Here are the most important numbers, though:
iTunes downloads: $0.7
Apple Music downloads: $0.002
Here, you should do it Pac-Man style:
(Apple Music downloads: $0.002 < (iTunes downloads: $0.7)
🙂
An iTunes download is a one-time purchase. Revenue from streams is ongoing. At .002 per listen, 350 listens = 1 purchase. Over several years, it’s realistic to expect revenue from streams to exceed the revenue from one purchase. We all have to unwrap our heads from the first week, upfront business model.
That is ridiculous I dare you to go to your iTunes, turn on your play count tab and see how many songs you have listened to 350 times each.
You can’t assume that everyone who streams a track would have purchased it if streaming wasn’t available. Also, I’ll stream lots of music that I listened to in the 60’s and 70’s but I’m sure not going to buy it. There’s income that the artist would have never seen.
You have to think about the longterm revenue concept.
Let’s say, you earn about 2000$ in one year from selling your record physically or via itunes download purchase.
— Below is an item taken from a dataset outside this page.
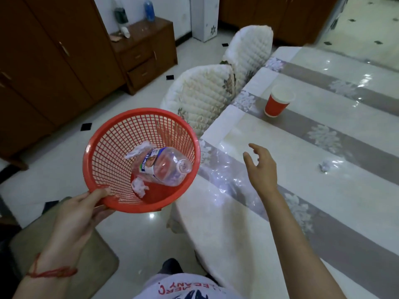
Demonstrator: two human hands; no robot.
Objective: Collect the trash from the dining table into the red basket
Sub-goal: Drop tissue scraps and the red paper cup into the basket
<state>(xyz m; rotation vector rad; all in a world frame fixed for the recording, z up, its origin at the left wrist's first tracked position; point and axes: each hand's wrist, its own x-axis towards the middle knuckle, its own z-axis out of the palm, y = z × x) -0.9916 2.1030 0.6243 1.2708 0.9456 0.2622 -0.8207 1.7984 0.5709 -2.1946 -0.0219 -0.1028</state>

So you can pay your bills from this.
If this 2000$ stretch over 20 years, you onky get a 100$ a year. What can you do with a 100$.
The biggest problem with this is, you can not refinance your investment on producing the record. You have top pay everything in advance and get it back probably over 10 or 20 years…
Noone would do something like this in a normal business environment, spent a lot of money with nearly no chance to recoup it in an acceptable time…
Streaming is a ridiculous business model only working for the big players in the business
Apple Music does not appear to be promoting the sale of music through iTunes, at all.
Is there any update to the actual Apple Music numbers (non trial) no one seems to have this information.
Pretty soon the music industry is going to be extinct except for a few mainstream artists! We need to Stop this Insanity!
Actually, the music industry is like Bruce Willis in the “Sixth Sense”. It’s already dead, it just doesn’t know it yet. It commited suicide the day it agreed to embark on the Spotify train.
this is great.
No. It died with Napster.
On the contrary, given social platforms like YouTube and Facebook, it’s easier than ever to get recognized and get a career started. I didn’t say “easy”, I said “easier”. If someone pays for a streaming service they’ll likely be using it all the time. Hundreds of tracks a day per subscriber being played. If streaming wasn’t available how many tracks or albums would that person buy in a given month? One, two… probably not more than that. Then they get to play that content forever with no additional money going to the artist. Let’s not even bring up the losses when people “share” their purchases!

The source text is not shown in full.